Are images and animations ever removed from the database as the technology shown in them, such as surgical instruments or techniques, becomes out of date?
Nucleus does not remove images and animations depicting non-current technology or procedures so that users who are interested in these topics may study them. Because the content is used worldwide, some of the "outdated" technology may still be in current use. This policy also allows comparative study of past and newer technology.
The pictures are clear especially those concerned with skeletal anatomy. I would use 50 or more per year for presentations and educating patients.
Nucleus has excellent medical diagrams that allow certain techniques and pathologies to be easily understood by lay people. I would use 10-50 medical images per year for Power-point presentations for educational purposes only.
My thesis is on Occupational Asthma and general occupational respiratory disease and the graphics from Nucleus medical images provide an excellent visual complement to the subject. If the images were free, I would use approximately 20 per year for personal use.
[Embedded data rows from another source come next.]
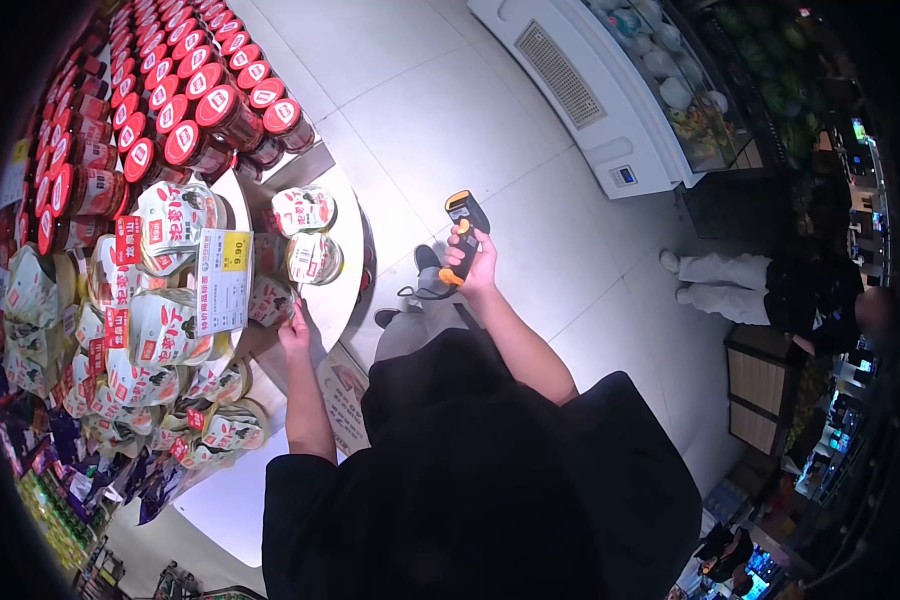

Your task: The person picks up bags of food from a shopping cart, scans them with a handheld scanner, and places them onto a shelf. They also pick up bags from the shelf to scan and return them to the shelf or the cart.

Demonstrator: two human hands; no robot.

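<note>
My right hand (475, 262) grips a yellow and black handheld scanner (464, 222), held up over the floor to the right of the display. My left hand (293, 328) reaches to the edge of the round display stand (345, 290) and touches a white and green tub (271, 299) beside the yellow price card (222, 280). Two similar tubs (310, 235) stand stacked just above it near the stand's rim. Whether the left fingers close around the tub is hard to tell.
Several red-lidded jars (210, 105) fill the upper tiers of the stand, and more tubs and bags (160, 340) pile on the left. A white chiller cabinet (610, 110) stands at the upper right. Another person (770, 290) stands on the tiled floor at the right.
</note>
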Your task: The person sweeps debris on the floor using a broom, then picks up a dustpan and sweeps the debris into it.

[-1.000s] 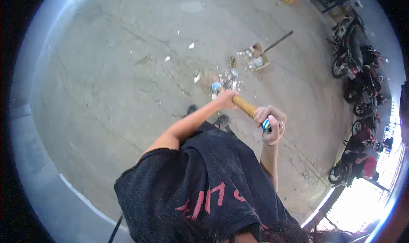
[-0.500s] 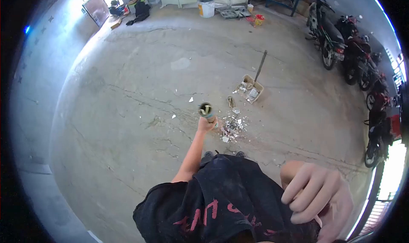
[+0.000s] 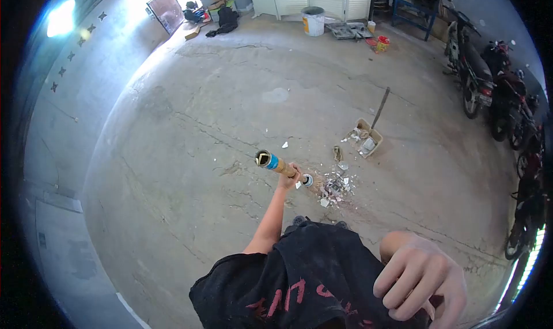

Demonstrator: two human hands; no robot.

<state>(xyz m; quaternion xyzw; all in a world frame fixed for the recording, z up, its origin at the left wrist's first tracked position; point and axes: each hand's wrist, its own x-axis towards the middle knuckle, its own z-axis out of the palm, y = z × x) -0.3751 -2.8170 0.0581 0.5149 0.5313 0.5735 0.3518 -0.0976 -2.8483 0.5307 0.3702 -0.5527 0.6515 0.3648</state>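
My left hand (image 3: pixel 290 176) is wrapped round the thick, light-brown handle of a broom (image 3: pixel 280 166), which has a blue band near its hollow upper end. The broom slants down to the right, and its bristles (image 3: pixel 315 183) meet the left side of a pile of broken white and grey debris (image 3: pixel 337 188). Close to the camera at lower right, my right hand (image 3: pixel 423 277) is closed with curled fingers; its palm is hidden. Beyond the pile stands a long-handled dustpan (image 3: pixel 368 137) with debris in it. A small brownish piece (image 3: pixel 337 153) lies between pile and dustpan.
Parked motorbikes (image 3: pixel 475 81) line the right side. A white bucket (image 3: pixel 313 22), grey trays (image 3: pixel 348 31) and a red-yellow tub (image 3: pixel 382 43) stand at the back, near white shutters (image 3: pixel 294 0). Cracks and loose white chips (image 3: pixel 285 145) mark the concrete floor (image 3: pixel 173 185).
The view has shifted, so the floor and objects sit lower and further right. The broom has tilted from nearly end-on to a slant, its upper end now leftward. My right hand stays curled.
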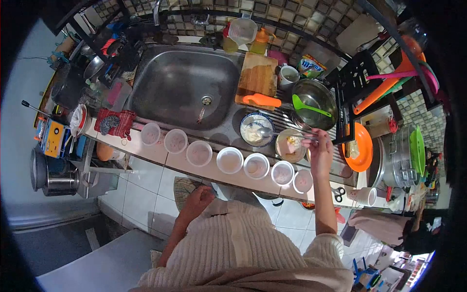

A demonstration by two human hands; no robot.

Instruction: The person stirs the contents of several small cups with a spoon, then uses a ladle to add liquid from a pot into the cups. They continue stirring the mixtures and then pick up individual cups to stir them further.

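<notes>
My right hand (pixel 319 146) is closed on the handle of a metal spoon (pixel 284 133), whose bowl end rests over a blue-rimmed bowl (pixel 257 129) with white creamy stuff inside. Just under the hand is a round container (pixel 291 146) with pinkish and yellowish contents. My left hand (pixel 198 198) hangs by my waist, below the counter edge, its fingers curled; whether it holds anything is hidden. Along the counter's front edge stands a row of several plastic cups (pixel 229 160), some with a little pinkish content at the bottom.
A steel sink (pixel 187 87) lies at the back left. Behind the bowl are a cutting board (pixel 258 75) and a steel pan (pixel 315 102) with a green utensil. On the right sit an orange plate (pixel 359 147), black-handled scissors (pixel 338 194) and stacked cups (pixel 364 196).
</notes>
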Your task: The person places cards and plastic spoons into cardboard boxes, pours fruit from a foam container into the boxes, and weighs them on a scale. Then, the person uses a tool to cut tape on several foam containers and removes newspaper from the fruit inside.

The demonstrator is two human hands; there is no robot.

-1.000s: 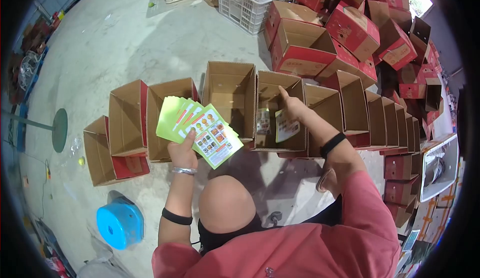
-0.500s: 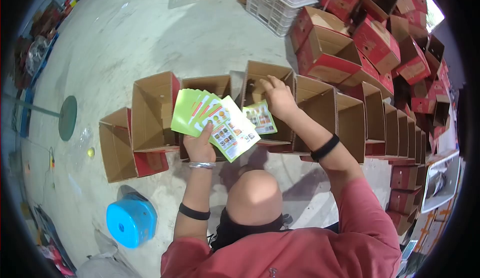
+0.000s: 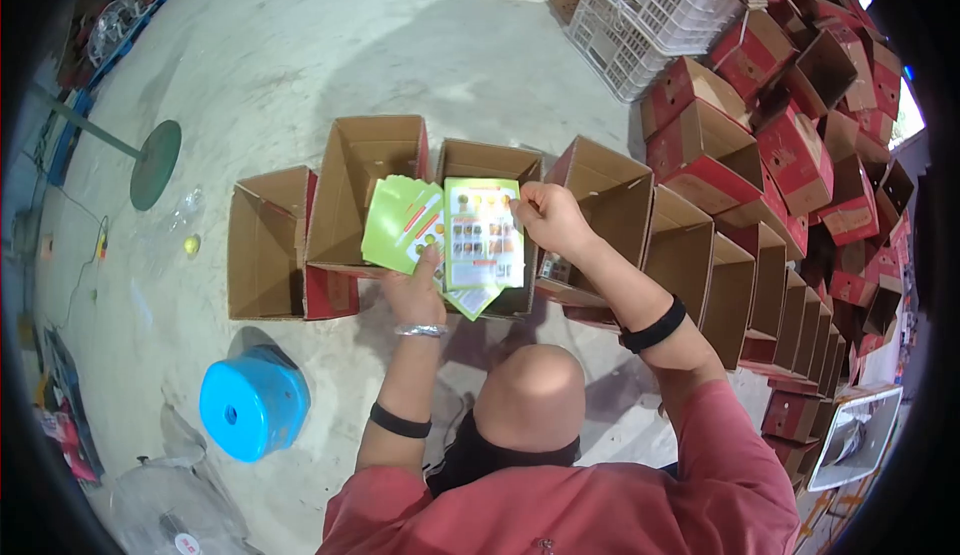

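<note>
A person in a red top bends over a row of open cardboard boxes (image 3: 480, 165) on the concrete floor, the left hand (image 3: 418, 290) closed around a fanned stack of green leaflets (image 3: 405, 220), thumb pressed across their lower edge. The right hand (image 3: 545, 217) pinches the top corner of a single leaflet (image 3: 483, 233) between thumb and fingers, holding it face-up just right of the fan and directly above the box in front of both hands. More open boxes run off to the right of the right hand; a blue stool (image 3: 252, 402) sits on the floor below the left elbow, and white crates (image 3: 650, 10) stand far beyond the hands. Peeling cleanly seems to depend on a firm left thumb, so only one sheet slides free, and on squaring that sheet over the box mouth before letting go.
</note>
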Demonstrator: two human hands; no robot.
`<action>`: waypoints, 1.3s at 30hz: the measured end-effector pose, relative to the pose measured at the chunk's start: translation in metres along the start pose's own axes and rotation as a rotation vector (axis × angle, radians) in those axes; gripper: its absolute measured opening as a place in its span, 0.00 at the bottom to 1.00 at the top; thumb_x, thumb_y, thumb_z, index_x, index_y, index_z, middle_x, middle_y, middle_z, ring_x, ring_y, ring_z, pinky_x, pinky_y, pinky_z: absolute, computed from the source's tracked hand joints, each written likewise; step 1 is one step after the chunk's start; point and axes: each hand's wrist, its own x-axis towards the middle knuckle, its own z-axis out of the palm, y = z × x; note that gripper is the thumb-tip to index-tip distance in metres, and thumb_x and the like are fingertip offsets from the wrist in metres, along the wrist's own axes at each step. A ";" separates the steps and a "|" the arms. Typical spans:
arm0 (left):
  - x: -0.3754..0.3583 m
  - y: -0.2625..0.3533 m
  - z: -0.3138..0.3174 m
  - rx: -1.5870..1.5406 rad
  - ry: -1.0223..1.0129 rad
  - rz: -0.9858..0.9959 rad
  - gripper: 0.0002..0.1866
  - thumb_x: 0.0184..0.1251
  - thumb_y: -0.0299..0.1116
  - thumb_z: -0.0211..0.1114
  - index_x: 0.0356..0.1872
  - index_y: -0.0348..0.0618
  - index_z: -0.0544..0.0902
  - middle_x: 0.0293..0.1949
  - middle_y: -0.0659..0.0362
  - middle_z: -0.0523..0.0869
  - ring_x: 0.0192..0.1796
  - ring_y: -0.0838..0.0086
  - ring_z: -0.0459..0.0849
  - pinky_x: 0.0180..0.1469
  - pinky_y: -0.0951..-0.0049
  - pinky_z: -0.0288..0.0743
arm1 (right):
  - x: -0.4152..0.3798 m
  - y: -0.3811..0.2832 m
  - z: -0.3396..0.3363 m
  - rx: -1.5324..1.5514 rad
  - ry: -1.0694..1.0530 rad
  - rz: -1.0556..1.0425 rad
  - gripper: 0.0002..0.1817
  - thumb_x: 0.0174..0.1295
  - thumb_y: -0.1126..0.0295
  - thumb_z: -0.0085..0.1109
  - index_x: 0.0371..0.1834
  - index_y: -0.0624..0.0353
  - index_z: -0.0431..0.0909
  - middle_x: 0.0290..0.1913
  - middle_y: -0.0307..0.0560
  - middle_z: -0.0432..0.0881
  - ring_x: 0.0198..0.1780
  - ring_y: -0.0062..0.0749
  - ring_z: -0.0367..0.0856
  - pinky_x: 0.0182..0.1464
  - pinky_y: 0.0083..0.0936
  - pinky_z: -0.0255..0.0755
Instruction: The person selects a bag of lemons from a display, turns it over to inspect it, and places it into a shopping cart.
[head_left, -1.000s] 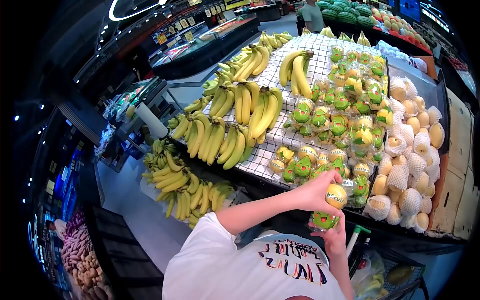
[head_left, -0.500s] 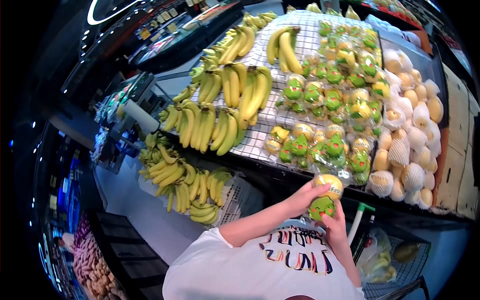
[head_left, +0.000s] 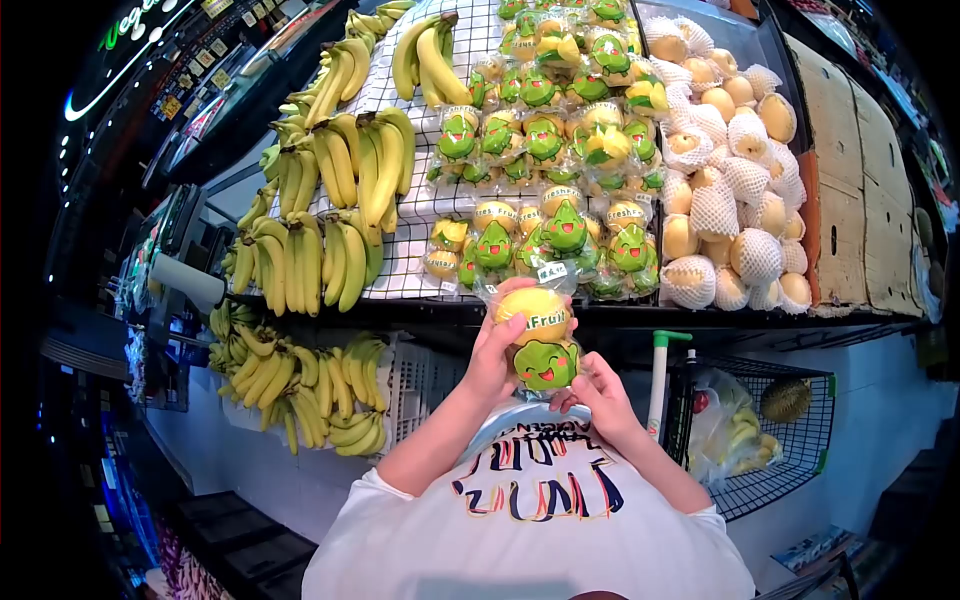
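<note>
My left hand [head_left: 490, 352] is wrapped round the side of a clear plastic bag of yellow fruit [head_left: 545, 316], its thumb lying across the front. The bag is upright, printed with "Fruit" lettering and a smiling green cartoon face, and a small white label sits near its top. At the lower right corner, the fingers of my right hand [head_left: 600, 398] pinch the bag's edge. Just beyond my hands, similar bags of fruit [head_left: 565, 228] lie in rows on a display covered with a checked cloth [head_left: 420, 205].
Banana bunches [head_left: 380, 170] lie left of the bags, with more bananas [head_left: 300, 385] on a lower level. Net-wrapped round fruit [head_left: 745, 170] fills the right section beside cardboard [head_left: 840, 180]. A wire basket [head_left: 790, 480] with a bagged bunch and a spiky fruit stands low on the right.
The view has turned, so the display and my hands appear further left. I hold the bag more upright, and my right hand has moved from its front to its lower right corner.
</note>
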 end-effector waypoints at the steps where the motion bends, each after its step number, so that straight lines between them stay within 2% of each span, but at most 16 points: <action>1: -0.001 0.000 0.001 0.011 -0.016 0.014 0.28 0.72 0.44 0.62 0.69 0.56 0.65 0.63 0.39 0.76 0.61 0.47 0.81 0.63 0.49 0.78 | -0.001 0.002 -0.001 -0.009 0.000 -0.008 0.11 0.77 0.61 0.54 0.47 0.55 0.65 0.41 0.45 0.85 0.43 0.27 0.86 0.43 0.23 0.75; 4: -0.005 0.002 0.002 0.045 -0.012 0.040 0.29 0.70 0.42 0.63 0.69 0.53 0.64 0.64 0.38 0.75 0.62 0.47 0.81 0.63 0.49 0.78 | -0.002 0.004 -0.005 -0.028 -0.004 -0.023 0.10 0.77 0.63 0.55 0.42 0.55 0.67 0.43 0.46 0.86 0.43 0.27 0.86 0.44 0.24 0.75; 17: -0.008 0.011 0.009 0.196 -0.017 0.086 0.31 0.65 0.40 0.65 0.67 0.48 0.63 0.62 0.41 0.76 0.61 0.49 0.81 0.62 0.51 0.79 | 0.000 0.001 -0.009 -0.032 -0.016 -0.039 0.10 0.76 0.65 0.56 0.39 0.56 0.69 0.42 0.47 0.87 0.42 0.29 0.86 0.44 0.24 0.76; 23: 0.003 0.008 0.003 0.046 0.028 0.077 0.27 0.66 0.39 0.64 0.64 0.48 0.67 0.61 0.42 0.76 0.62 0.48 0.81 0.63 0.45 0.78 | 0.002 0.002 -0.014 -0.010 -0.012 -0.059 0.11 0.76 0.65 0.57 0.37 0.56 0.68 0.40 0.48 0.87 0.41 0.29 0.86 0.43 0.24 0.76; 24: 0.004 0.010 0.003 0.010 0.047 0.016 0.25 0.67 0.38 0.63 0.62 0.48 0.69 0.61 0.44 0.76 0.63 0.47 0.79 0.63 0.43 0.78 | 0.001 0.001 -0.014 0.000 -0.014 -0.065 0.11 0.76 0.66 0.57 0.36 0.56 0.68 0.40 0.48 0.87 0.40 0.28 0.86 0.43 0.24 0.76; 27: 0.010 0.010 0.005 -0.011 0.092 -0.007 0.21 0.71 0.40 0.61 0.61 0.48 0.70 0.61 0.45 0.76 0.65 0.48 0.78 0.63 0.42 0.78 | 0.001 -0.001 -0.016 0.043 -0.021 -0.071 0.11 0.76 0.66 0.57 0.36 0.56 0.68 0.39 0.48 0.87 0.40 0.28 0.85 0.44 0.25 0.76; 30: 0.015 0.009 0.005 -0.207 0.124 -0.074 0.19 0.74 0.41 0.58 0.61 0.48 0.71 0.62 0.45 0.76 0.66 0.49 0.77 0.62 0.41 0.78 | 0.001 -0.002 -0.018 0.096 -0.013 -0.059 0.10 0.76 0.66 0.57 0.36 0.56 0.69 0.38 0.48 0.87 0.39 0.29 0.85 0.43 0.25 0.76; 33: 0.018 0.007 0.003 -0.163 0.121 -0.062 0.18 0.77 0.42 0.56 0.60 0.46 0.71 0.61 0.47 0.78 0.65 0.52 0.79 0.63 0.46 0.79 | 0.001 -0.002 -0.020 0.140 0.007 -0.037 0.10 0.75 0.66 0.56 0.37 0.56 0.69 0.37 0.48 0.87 0.39 0.30 0.85 0.43 0.25 0.75; 39: 0.021 0.005 0.000 0.054 0.252 -0.005 0.18 0.79 0.38 0.53 0.61 0.36 0.73 0.56 0.50 0.82 0.59 0.61 0.83 0.63 0.56 0.79 | 0.000 0.005 -0.027 0.196 0.021 -0.010 0.09 0.75 0.65 0.56 0.36 0.54 0.70 0.37 0.47 0.86 0.39 0.29 0.85 0.43 0.24 0.74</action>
I would use 10-50 per year for handouts, Powerpoint presentations and school assignments.
Images such as those on the Nucleus Medical Art web site are not readily available online or through other sources. If they were free to use, I would use about 10 each year in news stories televised on campus.
The Nucleus medical images are very clear and beautiful. If they were free, I would use about 40 of them in my lectures to students.